1. U13D is a diferential amplifier and U13C is comparator, at least this was the intention. Can you give an example to combine this stage to one?
The first example below shows the current sense resistor is on the input side but it could be on the emitter side. The second example which is closer to your design shows the current sense resistor on the output side.
For a programmable output like you want, the control voltage referenced to ground is used to sink a current out of the non-sense resistor (the parallel value of R65 and R66 in the second example) which is moved to the input side of the current sense resistor so reversed compared to the second example. This adds another operational amplifier for the voltage to current conversion but it is outside the control loop. The voltage across the second resistor follows the output and operational amplifier compares this voltage to the voltage across the current sense resistor. It is like the common high side current sense amplifier but in reverse since it controls the voltage across the current sense resistor instead of reporting it.
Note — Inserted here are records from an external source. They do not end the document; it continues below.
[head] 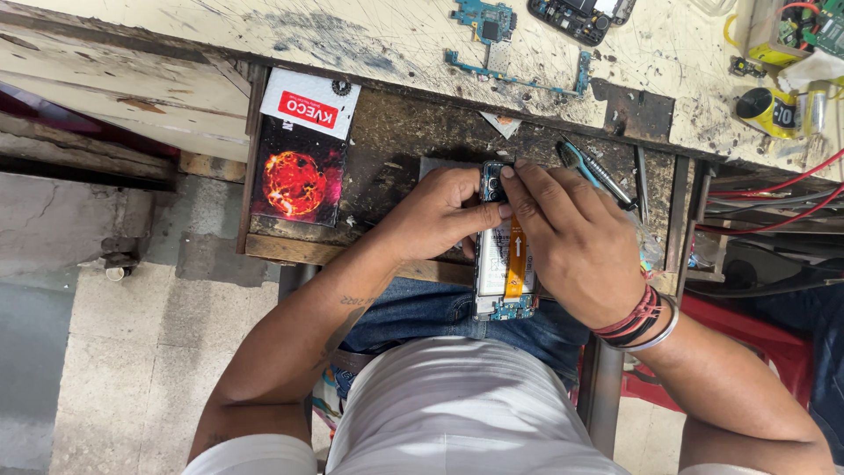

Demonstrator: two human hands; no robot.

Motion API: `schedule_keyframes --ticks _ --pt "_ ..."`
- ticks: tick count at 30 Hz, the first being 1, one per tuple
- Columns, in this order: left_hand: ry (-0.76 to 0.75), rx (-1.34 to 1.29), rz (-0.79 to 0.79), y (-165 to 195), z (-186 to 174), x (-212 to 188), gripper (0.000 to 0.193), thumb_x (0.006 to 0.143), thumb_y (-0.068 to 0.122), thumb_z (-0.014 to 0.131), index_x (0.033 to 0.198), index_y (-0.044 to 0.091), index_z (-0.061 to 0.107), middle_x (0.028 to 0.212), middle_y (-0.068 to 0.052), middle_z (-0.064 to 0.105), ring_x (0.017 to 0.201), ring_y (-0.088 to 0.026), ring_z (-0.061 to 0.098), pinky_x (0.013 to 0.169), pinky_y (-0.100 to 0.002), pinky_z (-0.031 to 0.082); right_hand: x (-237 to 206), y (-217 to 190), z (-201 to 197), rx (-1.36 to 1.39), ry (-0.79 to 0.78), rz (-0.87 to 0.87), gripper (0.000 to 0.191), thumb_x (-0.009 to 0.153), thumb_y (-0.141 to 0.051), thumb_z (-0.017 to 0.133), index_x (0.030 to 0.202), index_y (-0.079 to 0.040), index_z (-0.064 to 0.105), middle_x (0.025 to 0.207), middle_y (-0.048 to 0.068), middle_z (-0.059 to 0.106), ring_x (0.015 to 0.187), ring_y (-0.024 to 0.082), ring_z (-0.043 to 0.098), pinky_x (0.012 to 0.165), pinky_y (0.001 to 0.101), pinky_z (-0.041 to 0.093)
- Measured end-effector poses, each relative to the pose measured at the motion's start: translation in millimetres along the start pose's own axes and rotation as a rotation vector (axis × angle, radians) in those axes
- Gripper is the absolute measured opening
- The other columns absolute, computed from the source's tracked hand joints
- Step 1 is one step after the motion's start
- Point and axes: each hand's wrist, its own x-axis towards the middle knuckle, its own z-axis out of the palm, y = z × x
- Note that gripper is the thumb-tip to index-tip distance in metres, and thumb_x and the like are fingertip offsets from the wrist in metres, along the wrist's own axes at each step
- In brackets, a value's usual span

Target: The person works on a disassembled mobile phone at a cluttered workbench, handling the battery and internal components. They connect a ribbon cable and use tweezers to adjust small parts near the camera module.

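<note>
head view, near to far: an opened phone (503,273) lies over the lap against the pull-out tray (396,141), left hand (440,211) pinching its camera end steady, right hand (571,233) fingertips pressing there, tweezers (593,171) just beyond, circuit boards (492,35) farther off.

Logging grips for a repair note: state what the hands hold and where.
Both hold an opened phone at its top end: left hand on its left edge, right hand fingertips at the camera corner.
</note>
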Motion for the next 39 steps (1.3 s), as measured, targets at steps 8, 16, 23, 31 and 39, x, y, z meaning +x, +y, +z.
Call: schedule_keyframes --ticks 8,16,23,31,39 --pt "0.022 0.047 0.016 -4 0 0 0.025 0.099 0.023 0.068 0.107 -0.001 0.068 0.085 -0.004 0.072 0.071 -0.009 0.072 0.051 -0.025 0.061 1 1 4 0.007 -0.016 -0.020 0.051 0.085 -0.013 0.064 0.134 0.000 0.066 0.135 0.013 0.064 0.120 0.028 0.064 0.098 0.0385 0.054" --pt "0.016 0.057 0.029 -6 -1 1 0.023 0.099 0.021 0.067 0.108 0.001 0.067 0.087 -0.004 0.073 0.072 -0.009 0.072 0.051 -0.026 0.062 -1 1 9 0.037 0.000 -0.006 0.050 0.086 -0.013 0.064 0.135 0.001 0.066 0.135 0.014 0.063 0.121 0.030 0.064 0.098 0.0393 0.055" --pt "0.008 -0.010 -0.007 -3 1 2 0.022 0.100 0.019 0.066 0.113 0.001 0.066 0.088 -0.003 0.072 0.071 -0.008 0.070 0.051 -0.025 0.059 2 3 6 0.075 -0.014 0.023 0.049 0.087 -0.011 0.064 0.134 0.001 0.066 0.133 0.014 0.064 0.120 0.031 0.064 0.098 0.0401 0.054" --pt "0.017 0.075 0.022 -4 1 0 0.021 0.099 0.018 0.067 0.109 -0.001 0.066 0.086 -0.003 0.070 0.071 -0.008 0.070 0.051 -0.026 0.061 -2 2 2 -0.099 -0.083 -0.071 0.053 0.086 -0.017 0.058 0.134 0.005 0.063 0.135 0.018 0.062 0.123 0.031 0.063 0.109 0.0415 0.049" --pt "0.006 -0.047 -0.014 -2 6 1 0.024 0.100 0.024 0.068 0.110 0.002 0.068 0.087 -0.002 0.072 0.070 -0.007 0.070 0.050 -0.024 0.057 -1 13 0 0.325 0.017 0.082 0.043 0.088 -0.001 0.068 0.130 -0.002 0.068 0.130 0.015 0.063 0.121 0.035 0.061 0.103 0.0434 0.051"
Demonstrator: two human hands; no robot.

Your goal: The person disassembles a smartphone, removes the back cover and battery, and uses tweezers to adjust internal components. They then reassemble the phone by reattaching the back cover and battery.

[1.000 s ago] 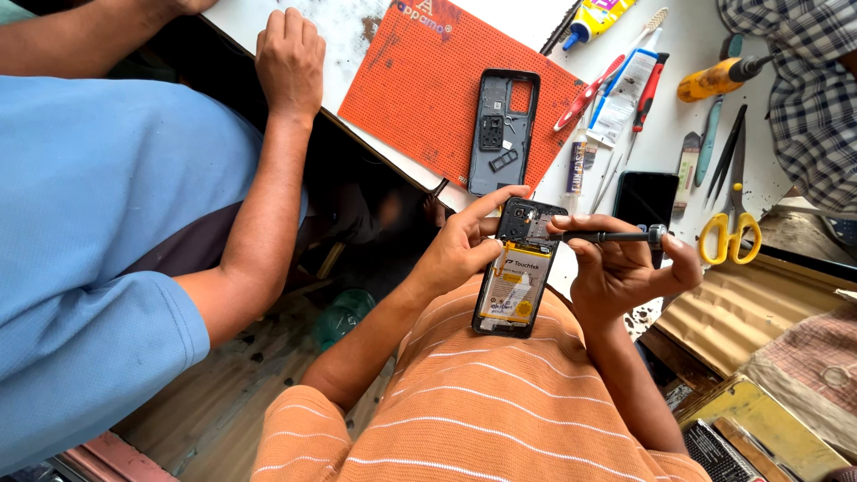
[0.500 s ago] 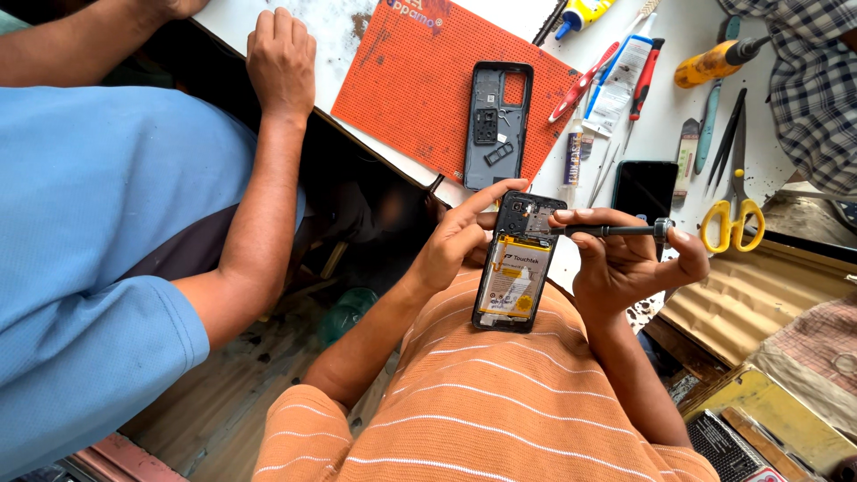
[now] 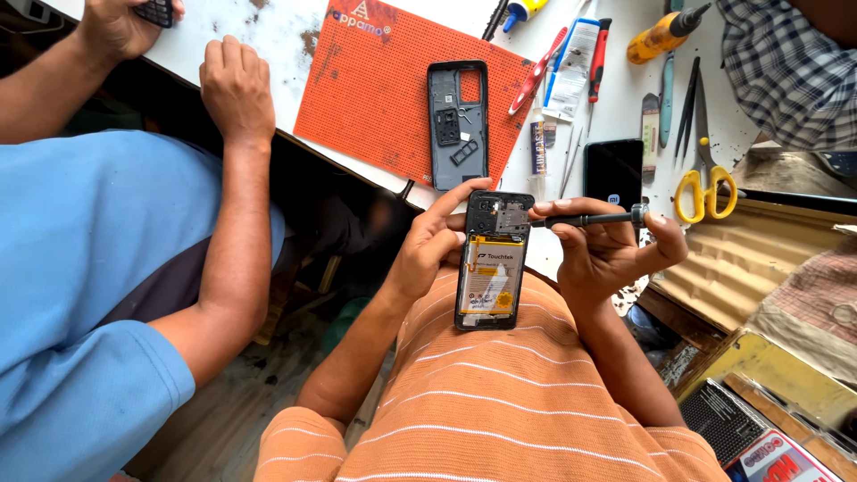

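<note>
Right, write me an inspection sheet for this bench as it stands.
Surface: white worktop, stained, with an orange perforated mat on it.
Job's things: opened phone, battery exposed, held in the left hand; thin dark screwdriver in the right hand, tip at the phone's top end.
Clutter: grey phone back frame on the mat; yellow-handled scissors, tweezers, a dark phone, red-handled tools, a yellow screwdriver.
Grippers: both hands' fingers closed on their items.
Cables: nothing seen.
Surroundings: a second person in a blue shirt, hand resting on the worktop edge.
</note>
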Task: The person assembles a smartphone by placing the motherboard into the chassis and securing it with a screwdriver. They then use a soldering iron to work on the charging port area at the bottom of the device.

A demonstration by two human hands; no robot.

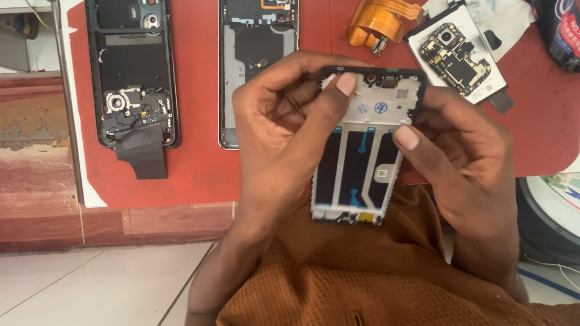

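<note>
1. Head view: the left hand (278, 124) grips the phone frame (365, 146) along its left edge, thumb pressed flat on the upper plate.
2. Its partner, the right hand (462, 156), clasps the frame's right edge, thumb resting on the inner face.
3. Held tilted above the person's lap, the frame shows its open inside, just over the near edge of the red mat (195, 167).
4. On the mat behind the hands lie two opened phones, one black (132, 64) and one grey (253, 38).
5. Further right sit an orange tape roll (379, 21), a circuit board (456, 60) on a white battery, and a black glue tube (571, 21).
</note>
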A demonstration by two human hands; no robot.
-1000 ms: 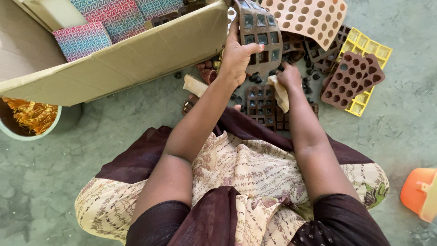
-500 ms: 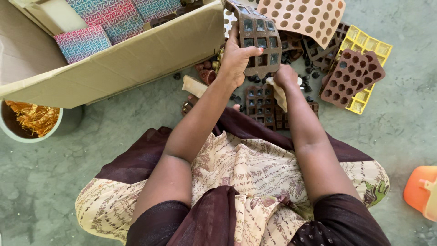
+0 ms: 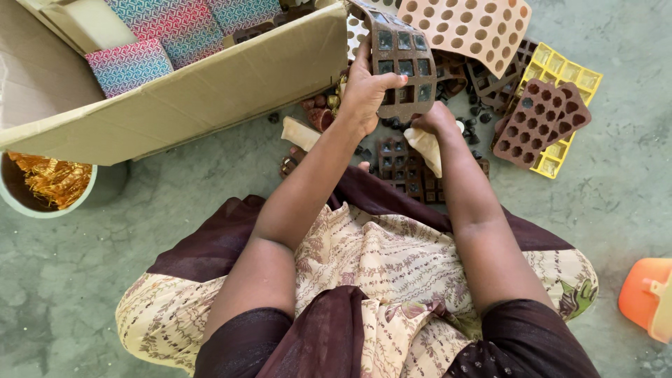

This does not quite completely solve the current control loop problem because when the output is at very low voltages, the voltage controlled current sink which creates the high side voltage to compare to the voltage across the current sense resistor will run out of voltage compliance if it only sinks current to ground. But if it is acceptable that the maximum current is not available below 2 volts or so then nothing more needs to be done.
2,3. I did tried to make linear but seems to fail, what do you propose to in linear region U16?
The problem is that T1 is very non-linear as the signal levels change. The large capacitance of U16 makes things even more difficult.
What I would probably do is reverse the logic of the or-ing diode D1 and replace T1, R21, R39, and R40 with something like a diamond buffer which is just a simple class-ab emitter follower.